G. Executive Order 13084
Under Executive Order 13084, EPA may not issue a regulation that is
not required by statute, that significantly or uniquely affects the
communities of Indian tribal governments, and that imposes substantial
direct compliance costs on those communities, unless the Federal
government provides the funds necessary to pay the direct compliance
costs incurred by the tribal governments, or EPA consults with those
governments. If EPA complies by consulting, Executive Order 13084
requires EPA to provide to the Office of Management and Budget, in a
separately identified section of the preamble to the rule, a
description of the extent of EPA's prior consultation with
representatives of affected tribal governments, a summary of the nature
of their concerns, and a statement supporting the need to issue the
regulation. In addition, Executive Order 13084 requires EPA to develop
an effective process permitting elected officials and other
representatives of Indian tribal governments ``to provide meaningful
and timely input in the development of regulatory policies on matters
that significantly or uniquely affect their communities.''
Today's rule does not significantly or uniquely affect the
communities of Indian tribal governments because it will result in no
increase either in air pollution or reporting requirements.
Accordingly, the requirements of section 3(b) of Executive Order 13084
do not apply to this rule.
H. National Technology Transfer and Advancement Act of 1995
Section 12(d) of the National Technology Transfer and Advancement
Act of 1995 (NTTAA), Pub. L. 104-113, Section 12(d) (15 U.S.C. 272
note) directs EPA to use voluntary consensus standards in its
regulatory activities unless to do so would be inconsistent with
applicable law or otherwise impractical. Voluntary consensus standards
are technical standards (e.g., materials specifications, test methods,
sampling procedures, and business practices) that are developed or
adopted by voluntary consensus standards bodies. The NTTAA directs EPA
to provide Congress, through OMB, explanations when the Agency decides
not to use available and applicable voluntary consensus standards.

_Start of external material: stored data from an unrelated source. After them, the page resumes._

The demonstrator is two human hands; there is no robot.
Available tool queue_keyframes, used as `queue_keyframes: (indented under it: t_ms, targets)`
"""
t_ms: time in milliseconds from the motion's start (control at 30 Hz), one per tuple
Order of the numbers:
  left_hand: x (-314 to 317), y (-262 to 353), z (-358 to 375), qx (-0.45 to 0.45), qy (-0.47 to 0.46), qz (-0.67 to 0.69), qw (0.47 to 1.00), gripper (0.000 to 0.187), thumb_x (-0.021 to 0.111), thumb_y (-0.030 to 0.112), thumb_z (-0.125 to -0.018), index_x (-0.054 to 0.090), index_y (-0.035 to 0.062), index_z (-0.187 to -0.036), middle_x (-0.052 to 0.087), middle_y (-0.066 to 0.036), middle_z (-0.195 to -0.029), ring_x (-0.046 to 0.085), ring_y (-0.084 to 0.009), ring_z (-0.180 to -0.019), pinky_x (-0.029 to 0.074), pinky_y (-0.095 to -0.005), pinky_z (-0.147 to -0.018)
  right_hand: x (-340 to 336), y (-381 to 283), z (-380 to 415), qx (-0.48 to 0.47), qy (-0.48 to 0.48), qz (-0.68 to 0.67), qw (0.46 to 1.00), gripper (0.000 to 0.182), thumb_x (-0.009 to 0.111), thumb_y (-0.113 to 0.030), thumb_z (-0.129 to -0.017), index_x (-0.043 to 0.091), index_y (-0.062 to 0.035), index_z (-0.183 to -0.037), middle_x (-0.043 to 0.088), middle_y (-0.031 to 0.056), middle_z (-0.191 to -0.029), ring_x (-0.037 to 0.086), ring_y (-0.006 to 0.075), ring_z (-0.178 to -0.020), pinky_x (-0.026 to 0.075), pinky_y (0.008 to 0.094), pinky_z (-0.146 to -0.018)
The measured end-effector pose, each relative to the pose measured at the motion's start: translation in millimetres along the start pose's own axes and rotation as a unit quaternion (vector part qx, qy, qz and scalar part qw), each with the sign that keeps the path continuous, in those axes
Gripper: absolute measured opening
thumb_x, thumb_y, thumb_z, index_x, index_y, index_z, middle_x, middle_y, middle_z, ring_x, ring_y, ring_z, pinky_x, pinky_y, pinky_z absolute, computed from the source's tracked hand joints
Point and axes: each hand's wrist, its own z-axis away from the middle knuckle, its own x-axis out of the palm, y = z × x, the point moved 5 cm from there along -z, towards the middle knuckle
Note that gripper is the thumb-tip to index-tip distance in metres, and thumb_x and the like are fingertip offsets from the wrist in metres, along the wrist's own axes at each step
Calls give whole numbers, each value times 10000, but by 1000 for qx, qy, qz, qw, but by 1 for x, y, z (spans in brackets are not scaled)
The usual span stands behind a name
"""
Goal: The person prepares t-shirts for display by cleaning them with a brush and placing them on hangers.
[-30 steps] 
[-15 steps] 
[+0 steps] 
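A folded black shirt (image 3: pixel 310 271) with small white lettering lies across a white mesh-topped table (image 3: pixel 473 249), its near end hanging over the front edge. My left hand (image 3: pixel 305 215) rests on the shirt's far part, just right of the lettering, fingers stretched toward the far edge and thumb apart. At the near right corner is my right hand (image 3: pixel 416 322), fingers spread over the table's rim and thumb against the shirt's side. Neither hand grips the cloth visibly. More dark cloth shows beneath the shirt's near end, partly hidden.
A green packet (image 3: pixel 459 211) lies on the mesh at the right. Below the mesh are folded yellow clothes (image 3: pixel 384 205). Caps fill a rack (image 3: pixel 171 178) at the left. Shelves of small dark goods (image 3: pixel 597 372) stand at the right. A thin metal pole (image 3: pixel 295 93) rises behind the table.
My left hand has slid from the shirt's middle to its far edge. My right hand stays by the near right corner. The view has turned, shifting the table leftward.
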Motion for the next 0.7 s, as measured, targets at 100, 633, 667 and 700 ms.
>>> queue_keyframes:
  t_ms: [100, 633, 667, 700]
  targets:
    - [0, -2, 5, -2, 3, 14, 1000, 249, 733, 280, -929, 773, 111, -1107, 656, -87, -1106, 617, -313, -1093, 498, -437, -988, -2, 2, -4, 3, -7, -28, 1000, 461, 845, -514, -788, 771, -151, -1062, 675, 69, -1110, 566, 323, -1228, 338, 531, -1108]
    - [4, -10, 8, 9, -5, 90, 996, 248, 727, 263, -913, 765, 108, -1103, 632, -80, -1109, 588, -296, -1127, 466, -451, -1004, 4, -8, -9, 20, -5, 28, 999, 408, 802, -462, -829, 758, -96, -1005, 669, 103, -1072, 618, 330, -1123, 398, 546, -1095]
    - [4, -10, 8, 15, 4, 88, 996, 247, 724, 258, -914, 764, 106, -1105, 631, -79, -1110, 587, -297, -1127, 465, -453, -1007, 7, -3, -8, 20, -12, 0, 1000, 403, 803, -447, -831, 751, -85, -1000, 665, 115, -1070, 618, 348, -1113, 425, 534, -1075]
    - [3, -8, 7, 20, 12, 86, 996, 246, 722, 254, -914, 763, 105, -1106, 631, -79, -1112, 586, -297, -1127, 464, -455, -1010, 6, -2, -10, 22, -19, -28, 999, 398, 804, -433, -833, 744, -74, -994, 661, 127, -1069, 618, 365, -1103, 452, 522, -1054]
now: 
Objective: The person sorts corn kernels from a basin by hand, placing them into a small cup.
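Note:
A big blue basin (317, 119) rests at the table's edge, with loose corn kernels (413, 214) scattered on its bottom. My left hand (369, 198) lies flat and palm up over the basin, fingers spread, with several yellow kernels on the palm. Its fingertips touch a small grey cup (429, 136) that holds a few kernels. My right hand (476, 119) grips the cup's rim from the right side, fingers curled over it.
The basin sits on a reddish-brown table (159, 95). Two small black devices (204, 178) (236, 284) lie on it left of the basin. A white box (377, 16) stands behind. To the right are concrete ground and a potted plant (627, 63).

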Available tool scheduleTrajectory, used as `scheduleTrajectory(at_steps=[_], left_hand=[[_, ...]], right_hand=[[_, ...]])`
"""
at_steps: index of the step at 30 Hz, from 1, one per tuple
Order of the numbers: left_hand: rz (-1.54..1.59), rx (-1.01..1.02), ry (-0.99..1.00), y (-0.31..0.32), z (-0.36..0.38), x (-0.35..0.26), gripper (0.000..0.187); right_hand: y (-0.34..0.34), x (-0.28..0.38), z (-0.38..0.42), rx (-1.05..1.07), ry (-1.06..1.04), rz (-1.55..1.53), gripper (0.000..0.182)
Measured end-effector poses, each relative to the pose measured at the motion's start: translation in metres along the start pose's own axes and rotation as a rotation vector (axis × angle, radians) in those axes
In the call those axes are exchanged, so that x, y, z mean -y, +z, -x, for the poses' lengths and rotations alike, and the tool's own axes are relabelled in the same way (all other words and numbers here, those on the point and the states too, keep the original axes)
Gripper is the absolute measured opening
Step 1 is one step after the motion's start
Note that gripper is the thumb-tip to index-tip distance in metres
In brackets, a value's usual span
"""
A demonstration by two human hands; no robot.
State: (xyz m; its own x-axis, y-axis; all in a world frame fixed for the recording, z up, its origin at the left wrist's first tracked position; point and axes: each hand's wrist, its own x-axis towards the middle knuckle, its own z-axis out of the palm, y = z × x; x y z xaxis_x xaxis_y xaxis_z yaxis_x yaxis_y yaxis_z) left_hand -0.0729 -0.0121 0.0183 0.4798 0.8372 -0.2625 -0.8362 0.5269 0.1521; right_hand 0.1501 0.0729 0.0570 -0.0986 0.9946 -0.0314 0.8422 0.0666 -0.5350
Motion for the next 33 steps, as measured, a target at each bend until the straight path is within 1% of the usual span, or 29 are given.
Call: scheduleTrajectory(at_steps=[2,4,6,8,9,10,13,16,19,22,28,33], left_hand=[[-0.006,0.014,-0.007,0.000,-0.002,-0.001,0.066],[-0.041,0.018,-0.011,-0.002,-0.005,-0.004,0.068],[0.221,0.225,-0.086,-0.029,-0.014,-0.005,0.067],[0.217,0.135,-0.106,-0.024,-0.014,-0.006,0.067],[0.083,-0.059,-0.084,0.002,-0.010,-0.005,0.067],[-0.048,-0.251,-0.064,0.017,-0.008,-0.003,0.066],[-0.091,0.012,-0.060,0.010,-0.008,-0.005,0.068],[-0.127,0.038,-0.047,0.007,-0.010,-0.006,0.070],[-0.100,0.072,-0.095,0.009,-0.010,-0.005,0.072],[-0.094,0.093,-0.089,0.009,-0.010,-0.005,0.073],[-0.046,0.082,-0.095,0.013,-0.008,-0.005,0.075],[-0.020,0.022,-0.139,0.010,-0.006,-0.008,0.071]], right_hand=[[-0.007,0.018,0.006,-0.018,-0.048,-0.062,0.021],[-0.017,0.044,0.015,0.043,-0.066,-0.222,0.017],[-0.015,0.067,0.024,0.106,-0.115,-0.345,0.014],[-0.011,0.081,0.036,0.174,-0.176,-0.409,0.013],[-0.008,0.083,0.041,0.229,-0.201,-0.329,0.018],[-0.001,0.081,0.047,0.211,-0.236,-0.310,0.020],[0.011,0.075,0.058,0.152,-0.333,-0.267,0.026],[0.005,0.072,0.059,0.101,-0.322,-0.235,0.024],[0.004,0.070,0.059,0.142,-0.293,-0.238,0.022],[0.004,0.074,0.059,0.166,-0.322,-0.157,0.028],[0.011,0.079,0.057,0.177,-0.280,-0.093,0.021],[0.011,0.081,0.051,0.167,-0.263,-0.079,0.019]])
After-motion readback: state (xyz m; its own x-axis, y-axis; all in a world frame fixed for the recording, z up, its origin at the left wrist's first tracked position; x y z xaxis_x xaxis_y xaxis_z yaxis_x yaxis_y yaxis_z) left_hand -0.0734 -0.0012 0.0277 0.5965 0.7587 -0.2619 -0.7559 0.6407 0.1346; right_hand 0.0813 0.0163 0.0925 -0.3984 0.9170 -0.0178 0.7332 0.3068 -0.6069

This proposed rulemaking does not involve technical standards.
Therefore, EPA is not considering the use of any voluntary consensus
standards.
List of Subjects
40 CFR Part 63
Air pollution control, Chemicals, Glycol ethers.
40 CFR Part 302
Hazardous substances, Chemicals, Glycol ethers.
Dated: December 30, 1998.
Carol M. Browner,
Administrator.
For the reasons set out in the preamble, it is proposed that title
40, chapter I, parts 63 and 302 of the Code of Federal Regulations be
amended as follows:
[[Page 1784]]
PART 63--NATIONAL EMISSION STANDARDS FOR HAZARDOUS AIR POLLUTANTS
FOR SOURCE CATEGORIES
1. The authority citation for part 63 continues to read as follows:
Authority: 42 U.S.C. 7401 et seq.
2. Part 63, subpart C is amended by adding Sec. 63.61 to read as
follows:
Sec. 63.61 Redefinition of glycol ethers listed as hazardous air
pollutants.
The definition of the glycol ethers category of hazardous air
pollutants, as established by 42 U.S.C. 7412(b)(1) includes mono- and
di-ethers of ethylene glycol, diethylene glycol, and triethylene glycol
R-(OCH2CH2)n-OR'
Where:
n= 1, 2, or 3
R= alkyl C7 or less, or phenyl or alkyl substituted phenyl
R'= H, or alkyl C7 or less, or carboxylic acid ester,
sulfate, phosphate, nitrate, or sulfonate.
PART 302--DESIGNATION, REPORTABLE QUANTITIES, AND NOTIFICATION
1. The authority citation for part 302 continues to read as
follows:
Authority: 42 U.S.C. 9602, 9603, and 9604; 33 U.S.C. 1321 and
1361.
Sec. 302.4 [Amended]
2. In Sec. 302.4, footnote d to Table 302.4 is revised to read as
follows:
* * * * *
d Includes mono- and di-ethers of ethylene glycol,
diethylene glycol, and triethylene glycol R-
(OCH2CH2)n-OR'
where:
n= 1, 2, or 3
R= alkyl C7 or less, or phenyl or alkyl substituted
phenyl
R'= H, or alkyl C7 or less, or carboxylic acid ester,
sulfate, phosphate, nitrate, or sulfonate.